Assigned task.
When you reach the line containing "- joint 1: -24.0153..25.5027", stop after it; until then, copy each line of the listing exactly, starting with the first.

Input data.
——

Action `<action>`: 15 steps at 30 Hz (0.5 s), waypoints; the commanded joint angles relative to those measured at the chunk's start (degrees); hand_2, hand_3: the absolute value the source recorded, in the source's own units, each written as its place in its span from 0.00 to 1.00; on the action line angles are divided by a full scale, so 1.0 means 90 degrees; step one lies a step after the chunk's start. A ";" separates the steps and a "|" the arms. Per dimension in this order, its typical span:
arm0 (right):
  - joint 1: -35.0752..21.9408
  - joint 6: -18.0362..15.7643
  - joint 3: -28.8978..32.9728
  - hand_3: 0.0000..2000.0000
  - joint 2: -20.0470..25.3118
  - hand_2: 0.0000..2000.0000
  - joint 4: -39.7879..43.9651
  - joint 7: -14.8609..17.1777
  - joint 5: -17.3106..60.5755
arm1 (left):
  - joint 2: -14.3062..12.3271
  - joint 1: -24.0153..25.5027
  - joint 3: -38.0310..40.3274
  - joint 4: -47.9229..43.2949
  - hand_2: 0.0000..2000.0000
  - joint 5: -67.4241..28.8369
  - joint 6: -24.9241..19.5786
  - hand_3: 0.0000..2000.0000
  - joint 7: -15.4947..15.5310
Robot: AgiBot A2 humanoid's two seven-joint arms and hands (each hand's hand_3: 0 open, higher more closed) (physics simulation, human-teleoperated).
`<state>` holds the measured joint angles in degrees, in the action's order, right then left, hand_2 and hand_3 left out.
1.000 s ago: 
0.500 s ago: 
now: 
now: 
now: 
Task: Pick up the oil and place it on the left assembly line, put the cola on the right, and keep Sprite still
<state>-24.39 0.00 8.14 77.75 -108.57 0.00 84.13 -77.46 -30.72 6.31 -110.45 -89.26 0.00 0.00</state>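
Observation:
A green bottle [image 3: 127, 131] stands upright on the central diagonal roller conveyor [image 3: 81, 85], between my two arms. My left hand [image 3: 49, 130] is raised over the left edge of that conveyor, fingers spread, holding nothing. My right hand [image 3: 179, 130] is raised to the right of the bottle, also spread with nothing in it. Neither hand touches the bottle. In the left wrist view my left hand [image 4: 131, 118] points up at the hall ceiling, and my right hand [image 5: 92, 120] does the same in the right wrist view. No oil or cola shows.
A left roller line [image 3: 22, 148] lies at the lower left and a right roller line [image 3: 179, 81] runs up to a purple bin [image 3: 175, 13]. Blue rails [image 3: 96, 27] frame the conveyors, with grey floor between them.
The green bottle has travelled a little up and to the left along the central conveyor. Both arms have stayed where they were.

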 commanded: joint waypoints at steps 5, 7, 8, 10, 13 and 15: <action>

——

Answer to this task.
Action `<action>`: 15 steps at 30 Hz (0.5 s), waypoints; the commanded joint angles relative to those measured at the chunk's start (degrees); hand_2, hand_3: the absolute value the source recorded, in the source's own units, each written as its place in its span from 0.00 to 1.00; on the action line angles are divided by a full scale, so 1.0 means 90 degrees; step one lies a step after the chunk's start. A ";" separates the steps and a "|" the arms. Per dimension in this order, its typical span:
arm0 (right):
  - joint 1: -35.0752..21.9408
  - joint 6: -18.0362..15.7643
  - joint 3: -28.8978..32.9728
  - hand_3: 0.0000..2000.0000
  - joint 2: -20.0470..25.3118
  - hand_2: 0.0000..2000.0000
  - joint 4: -39.7879..43.9651
  - joint 7: -14.8609..17.1777
  - joint 5: -17.3106..60.5755
arm1 (left):
  - joint 2: -14.3062..12.3271
  - joint 1: -24.0153..25.5027

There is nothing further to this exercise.